Lígia Feliciano, entre a arritmia e a desfibrilação

24 de abril de 2018 às 10h46 Por Heron Cid

Desde que passou a falar e agir como pré-candidata, embora publicamente ainda evite se auto-declarar, a vice-governadora Lígia Feliciano (PDT) escolheu um discurso para apresentar no debate eleitoral paraibano: o da continuidade e do avanço.

Só que no meio do caminho tem uma pedra. Um grande obstáculo entre a retórica e a prática. O Governo já tem um pré-candidato apresentado como representante desse “projeto”.

Por João Azevedo, o governador Ricardo Coutinho contrariou a lógica para permanecer no governo e arriscar-se em sacrifício pela candidatura socialista à sucessão estadual.

Como, então, Lígia pode se credenciar como alternativa capaz de convencer e atrair o universo do eleitorado que aprova o modelo de gestão em curso, tendo este já alguém para chamar de seu, inclusive filiado ao PSB, partido detentor do governo?

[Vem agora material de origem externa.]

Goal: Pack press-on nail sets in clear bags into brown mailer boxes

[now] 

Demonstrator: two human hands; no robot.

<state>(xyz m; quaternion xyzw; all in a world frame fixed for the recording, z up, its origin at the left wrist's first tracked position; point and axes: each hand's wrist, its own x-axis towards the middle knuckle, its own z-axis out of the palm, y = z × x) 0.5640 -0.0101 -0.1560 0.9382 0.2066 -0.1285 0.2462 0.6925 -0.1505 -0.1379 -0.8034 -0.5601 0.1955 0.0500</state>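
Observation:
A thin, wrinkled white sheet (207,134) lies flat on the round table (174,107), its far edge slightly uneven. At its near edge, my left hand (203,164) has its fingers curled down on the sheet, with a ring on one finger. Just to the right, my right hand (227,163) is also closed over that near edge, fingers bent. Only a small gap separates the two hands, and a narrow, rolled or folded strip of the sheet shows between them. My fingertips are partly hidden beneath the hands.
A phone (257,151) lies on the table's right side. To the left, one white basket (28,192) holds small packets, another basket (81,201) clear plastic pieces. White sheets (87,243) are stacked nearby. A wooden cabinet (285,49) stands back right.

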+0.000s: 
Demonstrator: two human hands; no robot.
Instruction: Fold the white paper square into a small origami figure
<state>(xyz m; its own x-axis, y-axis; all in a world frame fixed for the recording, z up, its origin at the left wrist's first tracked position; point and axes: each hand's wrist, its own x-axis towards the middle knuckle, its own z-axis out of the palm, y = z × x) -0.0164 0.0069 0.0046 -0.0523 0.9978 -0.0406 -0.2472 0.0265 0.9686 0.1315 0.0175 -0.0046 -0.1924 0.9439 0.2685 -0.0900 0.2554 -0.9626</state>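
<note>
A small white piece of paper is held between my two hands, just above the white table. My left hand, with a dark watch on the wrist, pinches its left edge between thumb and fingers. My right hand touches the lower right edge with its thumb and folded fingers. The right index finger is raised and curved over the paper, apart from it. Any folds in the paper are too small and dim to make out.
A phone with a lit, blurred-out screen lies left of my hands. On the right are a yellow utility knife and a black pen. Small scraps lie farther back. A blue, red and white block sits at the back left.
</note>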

No Frente a Frente, da TV Arapuan, ontem, apresentado pelo autor do Blog, Lígia foi instada a diagnosticar esse quadro sui generis a que está voluntariamente submetida.

Como a senhora vai se diferenciar do candidato ungido do governo? A resposta:“O que vai diferenciar talvez seja a visão do futuro. Eu sou leve e aprendi a escutar e cuidar das pessoas. Como médica, que a primeira coisa que faz é escutar o paciente”.

A médica diz ter a receita. Como integrante do governo, ela quer falar para os mais de 60% dos paraibanos que aprovam o trabalho realizado, e ao mesmo tempo reivindicar autonomia política e pessoal para propor avanços.

De preferência, oscilando entre leveza e coragem, característica peculiar das mulheres, 52% do eleitorado paraibano.

Mas, a cardiologista vai precisar acelerar o passo sem correr o risco de arritmia. Ela só tem pouco mais de três meses para desfibrilar esse desafio.